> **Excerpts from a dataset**
=-=-=-=-=
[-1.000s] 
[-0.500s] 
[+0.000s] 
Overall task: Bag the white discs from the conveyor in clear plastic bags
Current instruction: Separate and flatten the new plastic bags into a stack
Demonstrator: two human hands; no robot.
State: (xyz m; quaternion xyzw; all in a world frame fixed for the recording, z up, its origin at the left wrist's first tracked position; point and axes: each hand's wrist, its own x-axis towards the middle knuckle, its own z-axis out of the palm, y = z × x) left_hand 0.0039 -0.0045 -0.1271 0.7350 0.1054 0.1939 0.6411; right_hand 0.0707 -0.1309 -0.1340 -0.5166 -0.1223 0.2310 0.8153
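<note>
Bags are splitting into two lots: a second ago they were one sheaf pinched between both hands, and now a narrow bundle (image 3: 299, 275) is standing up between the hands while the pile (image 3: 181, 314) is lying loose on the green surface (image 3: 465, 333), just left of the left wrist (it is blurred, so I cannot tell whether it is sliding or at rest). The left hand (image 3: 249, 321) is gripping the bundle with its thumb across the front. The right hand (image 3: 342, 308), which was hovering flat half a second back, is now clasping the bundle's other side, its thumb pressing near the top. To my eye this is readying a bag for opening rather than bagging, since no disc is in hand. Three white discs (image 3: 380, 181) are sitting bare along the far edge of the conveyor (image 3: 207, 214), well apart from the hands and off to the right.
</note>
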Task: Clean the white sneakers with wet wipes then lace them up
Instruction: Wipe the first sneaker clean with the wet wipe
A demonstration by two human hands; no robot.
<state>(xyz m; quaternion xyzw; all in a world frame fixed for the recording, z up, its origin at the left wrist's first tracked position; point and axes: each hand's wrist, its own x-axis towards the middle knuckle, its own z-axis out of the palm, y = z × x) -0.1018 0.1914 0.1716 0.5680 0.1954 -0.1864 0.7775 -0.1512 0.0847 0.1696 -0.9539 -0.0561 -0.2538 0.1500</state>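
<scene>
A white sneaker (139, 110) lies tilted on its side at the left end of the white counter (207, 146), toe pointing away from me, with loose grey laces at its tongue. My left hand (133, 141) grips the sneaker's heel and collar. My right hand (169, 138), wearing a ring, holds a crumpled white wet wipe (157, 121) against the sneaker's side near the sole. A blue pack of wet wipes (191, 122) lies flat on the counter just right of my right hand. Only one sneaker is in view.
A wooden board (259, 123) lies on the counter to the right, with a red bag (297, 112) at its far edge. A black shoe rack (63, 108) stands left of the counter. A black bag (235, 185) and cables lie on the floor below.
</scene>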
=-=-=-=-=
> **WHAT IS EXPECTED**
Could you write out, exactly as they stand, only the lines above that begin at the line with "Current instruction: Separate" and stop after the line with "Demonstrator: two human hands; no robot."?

> **COMPLETED TASK**
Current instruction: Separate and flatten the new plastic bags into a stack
Demonstrator: two human hands; no robot.

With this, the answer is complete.